START Data supplied
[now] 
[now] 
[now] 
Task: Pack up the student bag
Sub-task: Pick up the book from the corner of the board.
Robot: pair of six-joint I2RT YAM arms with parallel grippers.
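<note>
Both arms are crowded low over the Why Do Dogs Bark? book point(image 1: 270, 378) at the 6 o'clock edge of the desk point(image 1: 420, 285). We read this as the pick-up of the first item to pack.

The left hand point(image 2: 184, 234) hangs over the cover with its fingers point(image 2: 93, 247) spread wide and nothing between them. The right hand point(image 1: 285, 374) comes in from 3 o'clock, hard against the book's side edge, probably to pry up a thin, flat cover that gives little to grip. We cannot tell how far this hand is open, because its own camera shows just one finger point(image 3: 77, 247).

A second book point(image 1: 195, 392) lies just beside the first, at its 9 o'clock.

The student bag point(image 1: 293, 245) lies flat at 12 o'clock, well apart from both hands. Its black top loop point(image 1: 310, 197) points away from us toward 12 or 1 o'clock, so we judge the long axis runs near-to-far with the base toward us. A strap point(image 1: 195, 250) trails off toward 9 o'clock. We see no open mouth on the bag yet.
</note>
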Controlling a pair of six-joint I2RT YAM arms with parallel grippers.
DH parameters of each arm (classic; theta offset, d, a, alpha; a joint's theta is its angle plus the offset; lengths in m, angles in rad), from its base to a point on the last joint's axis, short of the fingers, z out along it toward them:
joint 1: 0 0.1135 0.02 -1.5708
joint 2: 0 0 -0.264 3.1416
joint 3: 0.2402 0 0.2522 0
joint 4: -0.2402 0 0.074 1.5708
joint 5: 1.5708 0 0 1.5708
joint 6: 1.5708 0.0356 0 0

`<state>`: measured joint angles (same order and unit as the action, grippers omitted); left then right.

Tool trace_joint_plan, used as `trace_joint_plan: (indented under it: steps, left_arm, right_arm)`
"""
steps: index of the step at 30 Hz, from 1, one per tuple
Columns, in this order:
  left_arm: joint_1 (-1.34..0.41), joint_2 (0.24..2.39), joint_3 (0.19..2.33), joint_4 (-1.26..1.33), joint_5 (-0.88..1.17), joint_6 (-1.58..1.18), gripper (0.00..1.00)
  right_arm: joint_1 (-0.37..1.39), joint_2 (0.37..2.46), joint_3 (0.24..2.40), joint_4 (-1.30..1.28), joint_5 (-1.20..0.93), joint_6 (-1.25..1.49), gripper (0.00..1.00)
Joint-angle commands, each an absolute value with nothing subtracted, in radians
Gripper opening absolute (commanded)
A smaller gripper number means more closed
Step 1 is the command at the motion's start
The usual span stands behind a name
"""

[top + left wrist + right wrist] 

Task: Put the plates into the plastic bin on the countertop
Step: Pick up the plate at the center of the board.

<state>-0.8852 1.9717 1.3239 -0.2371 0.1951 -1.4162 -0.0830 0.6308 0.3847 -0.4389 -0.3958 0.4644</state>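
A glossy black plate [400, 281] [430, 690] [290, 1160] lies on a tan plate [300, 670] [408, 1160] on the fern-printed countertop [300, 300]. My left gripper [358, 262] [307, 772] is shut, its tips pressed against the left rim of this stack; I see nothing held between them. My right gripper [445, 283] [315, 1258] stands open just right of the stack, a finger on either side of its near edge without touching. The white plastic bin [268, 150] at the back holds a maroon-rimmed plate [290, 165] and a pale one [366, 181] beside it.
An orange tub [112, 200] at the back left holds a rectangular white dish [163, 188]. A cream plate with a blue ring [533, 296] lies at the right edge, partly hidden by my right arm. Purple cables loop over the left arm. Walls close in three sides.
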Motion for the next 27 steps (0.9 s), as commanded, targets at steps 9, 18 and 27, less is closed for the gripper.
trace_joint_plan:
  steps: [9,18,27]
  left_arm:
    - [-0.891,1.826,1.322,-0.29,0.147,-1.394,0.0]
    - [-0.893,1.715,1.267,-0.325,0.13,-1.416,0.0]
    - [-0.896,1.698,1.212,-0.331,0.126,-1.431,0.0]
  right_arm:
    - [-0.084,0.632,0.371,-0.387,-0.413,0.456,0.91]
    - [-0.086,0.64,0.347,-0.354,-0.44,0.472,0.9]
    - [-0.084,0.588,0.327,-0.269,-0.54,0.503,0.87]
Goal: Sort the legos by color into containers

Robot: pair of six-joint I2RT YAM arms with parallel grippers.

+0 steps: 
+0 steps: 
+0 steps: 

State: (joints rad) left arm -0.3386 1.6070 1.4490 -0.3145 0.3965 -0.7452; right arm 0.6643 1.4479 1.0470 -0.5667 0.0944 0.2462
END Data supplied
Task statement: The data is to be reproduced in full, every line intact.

Task solution:
[now] 
[now] 
[now] 
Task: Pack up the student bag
Sub-task: Pick up the book from the corner of the board.
Robot: pair of six-joint I2RT YAM arms with parallel grippers.
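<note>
Both arms are crowded low over the Why Do Dogs Bark? book point(image 1: 270, 378) at the 6 o'clock edge of the desk point(image 1: 420, 285). We read this as the pick-up of the first item to pack.

The left hand point(image 2: 184, 234) hangs over the cover with its fingers point(image 2: 93, 247) spread wide and nothing between them. The right hand point(image 1: 285, 374) comes in from 3 o'clock, hard against the book's side edge, probably to pry up a thin, flat cover that gives little to grip. We cannot tell how far this hand is open, because its own camera shows just one finger point(image 3: 77, 247).

A second book point(image 1: 195, 392) lies just beside the first, at its 9 o'clock.

The student bag point(image 1: 293, 245) lies flat at 12 o'clock, well apart from both hands. Its black top loop point(image 1: 310, 197) points away from us toward 12 or 1 o'clock, so we judge the long axis runs near-to-far with the base toward us. A strap point(image 1: 195, 250) trails off toward 9 o'clock. We see no open mouth on the bag yet.
</note>
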Controlling a pair of six-joint I2RT YAM arms with parallel grippers.
DH parameters of each arm (classic; theta offset, d, a, alpha; a joint's theta is its angle plus the offset; lengths in m, angles in rad), from its base to a point on the last joint's axis, short of the fingers, z out along it toward them:
joint 1: 0 0.1135 0.02 -1.5708
joint 2: 0 0 -0.264 3.1416
joint 3: 0.2402 0 0.2522 0
joint 4: -0.2402 0 0.074 1.5708
joint 5: 1.5708 0 0 1.5708
joint 6: 1.5708 0.0356 0 0

`<state>`: measured joint angles (same order and unit as the action, grippers omitted); left then right.

Tool trace_joint_plan, used as `trace_joint_plan: (indented under it: steps, left_arm, right_arm)`
"""
steps: index of the step at 30 Hz, from 1, one per tuple
Columns, in this order:
  left_arm: joint_1 (-1.34..0.41), joint_2 (0.24..2.39), joint_3 (0.19..2.33), joint_4 (-1.26..1.33), joint_5 (-0.88..1.17), joint_6 (-1.58..1.18), gripper (0.00..1.00)
  right_arm: joint_1 (-0.37..1.39), joint_2 (0.37..2.46), joint_3 (0.24..2.40), joint_4 (-1.30..1.28), joint_5 (-1.20..0.93), joint_6 (-1.25..1.49), gripper (0.00..1.00)
Joint-angle commands, each an absolute value with nothing subtracted, in radians
Gripper opening absolute (commanded)
A smaller gripper number means more closed
Step 1 is the command at the motion's start
The usual span stands behind a name
"""

[top + left wrist + right wrist] 

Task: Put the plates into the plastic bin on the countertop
Step: Pick up the plate at the center of the board.

<state>-0.8852 1.9717 1.3239 -0.2371 0.1951 -1.4162 -0.0830 0.6308 0.3847 -0.4389 -0.3958 0.4644</state>
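A glossy black plate [400, 281] [430, 690] [290, 1160] lies on a tan plate [300, 670] [408, 1160] on the fern-printed countertop [300, 300]. My left gripper [358, 262] [307, 772] is shut, its tips pressed against the left rim of this stack; I see nothing held between them. My right gripper [445, 283] [315, 1258] stands open just right of the stack, a finger on either side of its near edge without touching. The white plastic bin [268, 150] at the back holds a maroon-rimmed plate [290, 165] and a pale one [366, 181] beside it.
An orange tub [112, 200] at the back left holds a rectangular white dish [163, 188]. A cream plate with a blue ring [533, 296] lies at the right edge, partly hidden by my right arm. Purple cables loop over the left arm. Walls close in three sides.
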Motion for the next 27 steps (0.9 s), as commanded, targets at steps 9, 18 and 27, less is closed for the gripper.
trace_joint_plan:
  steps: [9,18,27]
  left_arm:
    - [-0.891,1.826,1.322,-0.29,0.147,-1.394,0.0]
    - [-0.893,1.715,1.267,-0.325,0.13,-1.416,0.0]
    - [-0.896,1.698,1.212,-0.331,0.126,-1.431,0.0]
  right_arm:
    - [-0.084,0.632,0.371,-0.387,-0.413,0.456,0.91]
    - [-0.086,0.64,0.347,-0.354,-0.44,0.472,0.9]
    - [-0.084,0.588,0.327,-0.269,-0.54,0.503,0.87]
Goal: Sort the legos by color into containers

Robot: pair of six-joint I2RT YAM arms with parallel grippers.

+0 steps: 
+0 steps: 
+0 steps: 

State: (joints rad) left arm -0.3386 1.6070 1.4490 -0.3145 0.3965 -0.7452; right arm 0.6643 1.4479 1.0470 -0.5667 0.0944 0.2462

That completes the response to the exercise.